◆ Exercise requirements ◆
What is the number of lines in the data that contain "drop"? Nothing besides that number, please.

◆ Data supplied ◆
[Start of section]

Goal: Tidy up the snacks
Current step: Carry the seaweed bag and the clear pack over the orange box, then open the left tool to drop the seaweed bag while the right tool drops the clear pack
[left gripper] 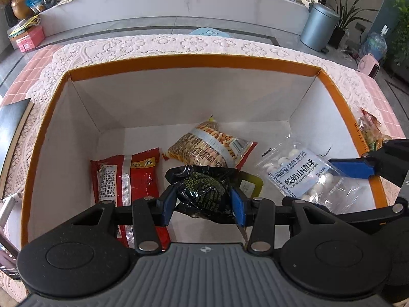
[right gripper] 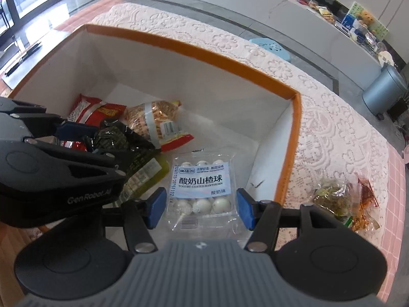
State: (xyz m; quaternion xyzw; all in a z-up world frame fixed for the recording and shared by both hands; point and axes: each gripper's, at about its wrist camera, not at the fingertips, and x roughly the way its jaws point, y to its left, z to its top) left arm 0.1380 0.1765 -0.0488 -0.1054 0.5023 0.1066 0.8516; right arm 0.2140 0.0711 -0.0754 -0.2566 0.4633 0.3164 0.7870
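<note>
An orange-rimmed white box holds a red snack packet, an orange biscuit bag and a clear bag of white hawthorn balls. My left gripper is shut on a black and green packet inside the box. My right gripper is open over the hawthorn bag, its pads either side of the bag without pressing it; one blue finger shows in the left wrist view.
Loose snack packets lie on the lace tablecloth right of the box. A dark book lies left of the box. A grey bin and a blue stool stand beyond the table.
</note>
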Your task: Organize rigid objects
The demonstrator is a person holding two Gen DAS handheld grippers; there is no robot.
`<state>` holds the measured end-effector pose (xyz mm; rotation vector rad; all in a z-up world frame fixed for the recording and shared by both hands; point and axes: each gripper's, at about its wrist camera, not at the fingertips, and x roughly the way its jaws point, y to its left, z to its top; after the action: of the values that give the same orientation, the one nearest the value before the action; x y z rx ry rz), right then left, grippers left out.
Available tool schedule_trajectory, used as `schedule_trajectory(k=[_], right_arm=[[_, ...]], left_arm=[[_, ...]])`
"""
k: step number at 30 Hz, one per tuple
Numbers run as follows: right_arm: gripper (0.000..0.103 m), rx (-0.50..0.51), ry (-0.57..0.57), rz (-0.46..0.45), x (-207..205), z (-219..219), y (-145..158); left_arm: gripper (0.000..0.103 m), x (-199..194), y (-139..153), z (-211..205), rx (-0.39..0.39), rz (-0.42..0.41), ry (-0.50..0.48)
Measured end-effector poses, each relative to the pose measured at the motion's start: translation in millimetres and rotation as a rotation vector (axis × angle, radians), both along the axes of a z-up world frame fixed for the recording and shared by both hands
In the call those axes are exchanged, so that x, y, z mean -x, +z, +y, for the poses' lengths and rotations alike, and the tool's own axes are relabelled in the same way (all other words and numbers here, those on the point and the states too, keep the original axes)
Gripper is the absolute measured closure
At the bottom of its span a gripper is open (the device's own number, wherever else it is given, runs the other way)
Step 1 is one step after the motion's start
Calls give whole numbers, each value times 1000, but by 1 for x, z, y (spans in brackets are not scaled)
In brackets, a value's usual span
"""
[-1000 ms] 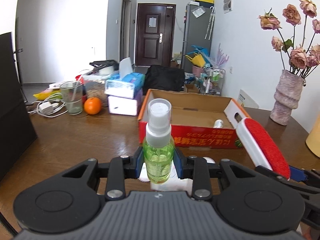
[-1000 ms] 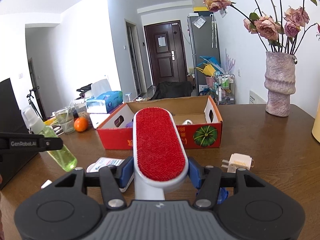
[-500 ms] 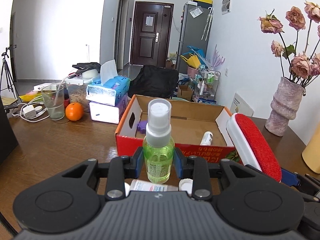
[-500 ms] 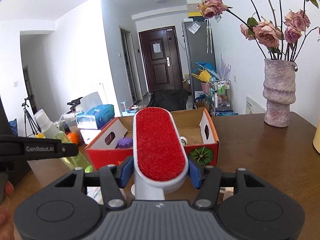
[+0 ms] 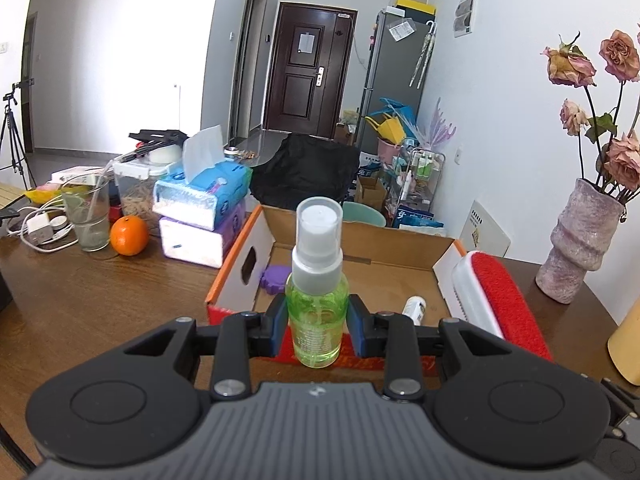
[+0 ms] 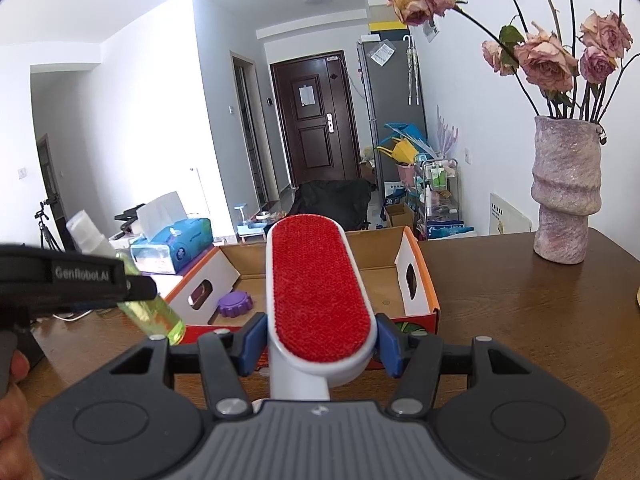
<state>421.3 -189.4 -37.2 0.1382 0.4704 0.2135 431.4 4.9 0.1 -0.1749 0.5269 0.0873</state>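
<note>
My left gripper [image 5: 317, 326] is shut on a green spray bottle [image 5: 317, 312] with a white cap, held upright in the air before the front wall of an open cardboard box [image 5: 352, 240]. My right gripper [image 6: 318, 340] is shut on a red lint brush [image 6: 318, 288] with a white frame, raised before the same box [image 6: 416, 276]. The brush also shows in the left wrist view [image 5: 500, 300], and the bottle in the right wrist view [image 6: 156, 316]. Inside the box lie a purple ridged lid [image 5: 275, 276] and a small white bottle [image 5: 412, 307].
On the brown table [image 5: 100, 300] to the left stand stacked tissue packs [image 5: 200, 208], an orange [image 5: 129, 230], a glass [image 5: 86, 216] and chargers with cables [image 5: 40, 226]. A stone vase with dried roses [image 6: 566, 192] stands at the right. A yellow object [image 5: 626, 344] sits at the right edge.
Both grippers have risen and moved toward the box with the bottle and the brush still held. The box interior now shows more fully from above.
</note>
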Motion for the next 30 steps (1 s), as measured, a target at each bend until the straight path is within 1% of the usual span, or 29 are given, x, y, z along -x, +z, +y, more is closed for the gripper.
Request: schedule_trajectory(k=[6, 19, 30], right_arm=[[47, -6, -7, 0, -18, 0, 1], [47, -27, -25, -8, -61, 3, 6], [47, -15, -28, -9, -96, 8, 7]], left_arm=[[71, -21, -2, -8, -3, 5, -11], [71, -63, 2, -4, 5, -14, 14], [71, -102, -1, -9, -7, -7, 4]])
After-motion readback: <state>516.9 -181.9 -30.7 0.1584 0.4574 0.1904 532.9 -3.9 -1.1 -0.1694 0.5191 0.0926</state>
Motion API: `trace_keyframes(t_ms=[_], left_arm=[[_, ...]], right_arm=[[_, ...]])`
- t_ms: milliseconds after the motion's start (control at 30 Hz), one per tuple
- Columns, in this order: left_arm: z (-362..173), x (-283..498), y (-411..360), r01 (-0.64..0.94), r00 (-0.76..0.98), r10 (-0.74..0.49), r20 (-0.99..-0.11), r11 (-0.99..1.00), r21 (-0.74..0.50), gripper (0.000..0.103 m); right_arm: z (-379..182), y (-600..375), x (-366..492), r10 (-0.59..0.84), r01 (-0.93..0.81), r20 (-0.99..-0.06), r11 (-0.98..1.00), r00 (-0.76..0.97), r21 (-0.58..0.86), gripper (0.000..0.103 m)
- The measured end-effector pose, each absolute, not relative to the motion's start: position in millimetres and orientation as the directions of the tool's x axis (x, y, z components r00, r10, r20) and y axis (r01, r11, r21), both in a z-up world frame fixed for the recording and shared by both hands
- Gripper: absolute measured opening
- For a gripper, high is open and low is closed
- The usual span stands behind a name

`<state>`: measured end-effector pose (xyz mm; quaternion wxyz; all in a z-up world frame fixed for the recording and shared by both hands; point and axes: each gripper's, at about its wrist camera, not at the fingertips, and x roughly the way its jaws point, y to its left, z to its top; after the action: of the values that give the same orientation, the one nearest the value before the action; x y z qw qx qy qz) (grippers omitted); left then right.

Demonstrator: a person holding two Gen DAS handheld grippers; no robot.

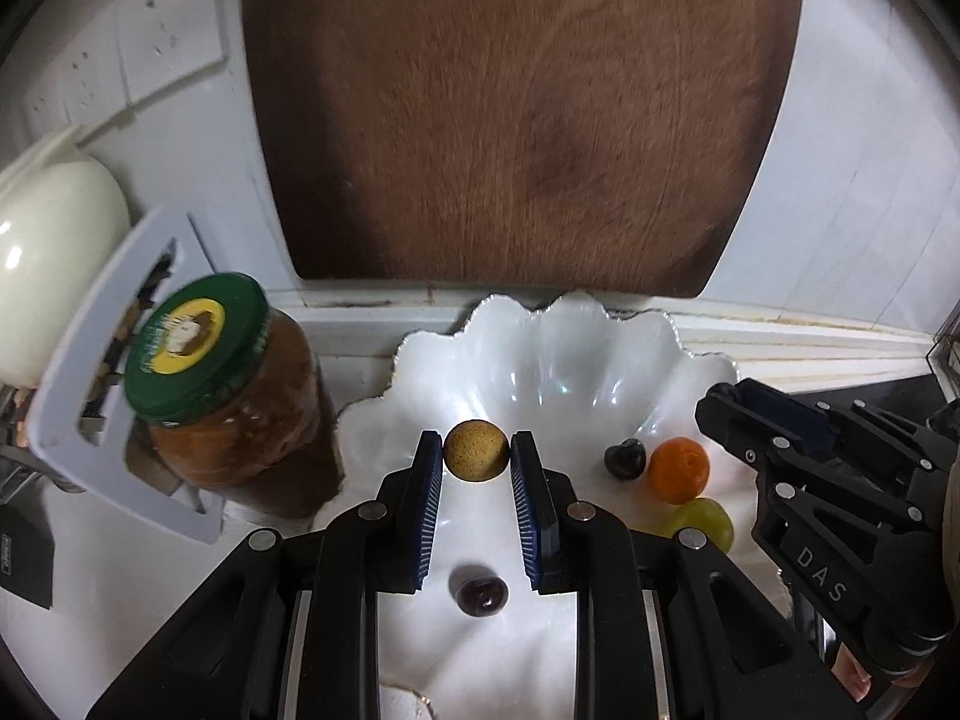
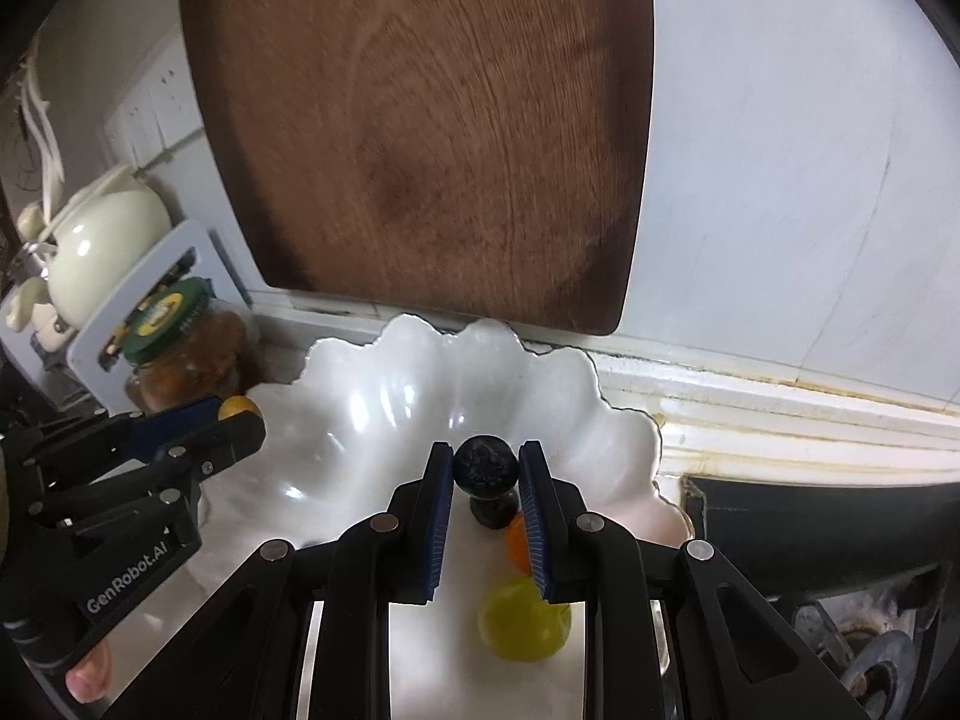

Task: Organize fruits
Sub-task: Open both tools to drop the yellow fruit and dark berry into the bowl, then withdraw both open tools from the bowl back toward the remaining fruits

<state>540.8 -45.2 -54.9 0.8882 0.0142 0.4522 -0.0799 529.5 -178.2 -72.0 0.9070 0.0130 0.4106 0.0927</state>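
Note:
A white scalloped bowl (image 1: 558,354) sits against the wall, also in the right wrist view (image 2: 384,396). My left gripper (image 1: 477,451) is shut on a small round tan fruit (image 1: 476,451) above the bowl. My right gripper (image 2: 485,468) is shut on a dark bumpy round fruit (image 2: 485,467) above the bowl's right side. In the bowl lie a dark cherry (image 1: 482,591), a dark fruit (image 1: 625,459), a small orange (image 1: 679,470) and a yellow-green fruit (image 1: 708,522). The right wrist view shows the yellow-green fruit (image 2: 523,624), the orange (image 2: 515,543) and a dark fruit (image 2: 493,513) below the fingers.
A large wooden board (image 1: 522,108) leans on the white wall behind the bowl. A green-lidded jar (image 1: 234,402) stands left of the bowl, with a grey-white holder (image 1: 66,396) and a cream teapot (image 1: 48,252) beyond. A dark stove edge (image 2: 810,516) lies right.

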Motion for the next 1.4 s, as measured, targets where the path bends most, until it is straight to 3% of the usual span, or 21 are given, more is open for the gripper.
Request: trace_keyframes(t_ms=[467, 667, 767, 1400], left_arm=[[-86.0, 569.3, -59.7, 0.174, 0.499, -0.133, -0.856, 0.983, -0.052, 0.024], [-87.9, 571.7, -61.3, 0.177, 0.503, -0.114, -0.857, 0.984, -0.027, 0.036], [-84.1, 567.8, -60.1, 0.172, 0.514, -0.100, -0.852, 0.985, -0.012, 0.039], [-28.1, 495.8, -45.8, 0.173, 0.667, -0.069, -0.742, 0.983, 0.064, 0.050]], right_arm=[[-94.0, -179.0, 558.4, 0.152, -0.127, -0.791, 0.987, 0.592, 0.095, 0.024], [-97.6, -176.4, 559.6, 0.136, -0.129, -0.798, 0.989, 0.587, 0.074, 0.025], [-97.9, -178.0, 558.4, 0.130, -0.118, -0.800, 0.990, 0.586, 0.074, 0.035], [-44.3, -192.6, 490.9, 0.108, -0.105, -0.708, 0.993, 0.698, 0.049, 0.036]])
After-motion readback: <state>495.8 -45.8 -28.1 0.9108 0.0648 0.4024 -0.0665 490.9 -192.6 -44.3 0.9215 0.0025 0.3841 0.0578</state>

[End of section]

◆ Task output ◆
2